Silverblue and NixOS are not fully reproducible, and rely on blind maintainer trust to merge anything they want, then shifts to a centralized build/signing trust model for all packages (single points of failure)
Debian has inflated reproducibility stats as it allows bootstrapping packages from binary blobs exposing it to trusting trust attacks, and overall relies on a distributed trust model where different maintainers maintain and sign different packages (many points of failure)
Stagex, which is what ReprOS is built with, relies on a decentralized trust model with 100% full-source-bootstrapped, deterministic, multi-party-signed commits, with multi-party-signed builds, (no single computer or human is trusted).
The former options are highly complex desktop focused operating systems that are fast and loose with supply chain security in order to maximize contributions and package variety.
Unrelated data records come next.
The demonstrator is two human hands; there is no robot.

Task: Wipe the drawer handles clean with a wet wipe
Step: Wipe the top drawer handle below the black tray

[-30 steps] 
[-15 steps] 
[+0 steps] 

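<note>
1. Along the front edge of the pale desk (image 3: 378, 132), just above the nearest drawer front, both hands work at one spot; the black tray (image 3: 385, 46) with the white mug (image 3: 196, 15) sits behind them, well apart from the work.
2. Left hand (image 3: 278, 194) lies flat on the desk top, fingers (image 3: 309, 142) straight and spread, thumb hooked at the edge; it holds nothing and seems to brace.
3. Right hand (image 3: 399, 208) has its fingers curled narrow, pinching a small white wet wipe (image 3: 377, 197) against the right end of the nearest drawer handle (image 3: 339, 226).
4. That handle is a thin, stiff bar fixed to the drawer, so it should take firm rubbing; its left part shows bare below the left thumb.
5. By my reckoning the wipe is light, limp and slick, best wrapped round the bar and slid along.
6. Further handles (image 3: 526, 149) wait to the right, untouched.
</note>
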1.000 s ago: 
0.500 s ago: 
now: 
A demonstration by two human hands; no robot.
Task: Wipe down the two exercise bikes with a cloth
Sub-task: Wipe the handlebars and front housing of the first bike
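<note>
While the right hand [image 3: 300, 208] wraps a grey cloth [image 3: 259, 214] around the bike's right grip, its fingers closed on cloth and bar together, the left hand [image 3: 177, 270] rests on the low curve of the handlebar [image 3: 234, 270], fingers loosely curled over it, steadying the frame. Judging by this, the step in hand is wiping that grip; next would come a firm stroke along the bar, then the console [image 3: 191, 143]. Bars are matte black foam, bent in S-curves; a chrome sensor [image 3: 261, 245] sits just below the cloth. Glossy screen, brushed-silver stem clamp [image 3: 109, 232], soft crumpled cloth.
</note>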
Stagex by contrast is -not- a desktop distribution and cranks supply chain security all the way up focusing primarily on those few packages needed for mission critical build, administrative, and server use cases.
ReprOS by extension you can build from hex0 all the way up to compilers and a final .iso bit for bit identical every time, so admins can form confidence they are running unmodified upstream source code without any chance of tampering by a compromised maintainer.
You just need a read-only system partition, like macOS or NixOS or Silverblue.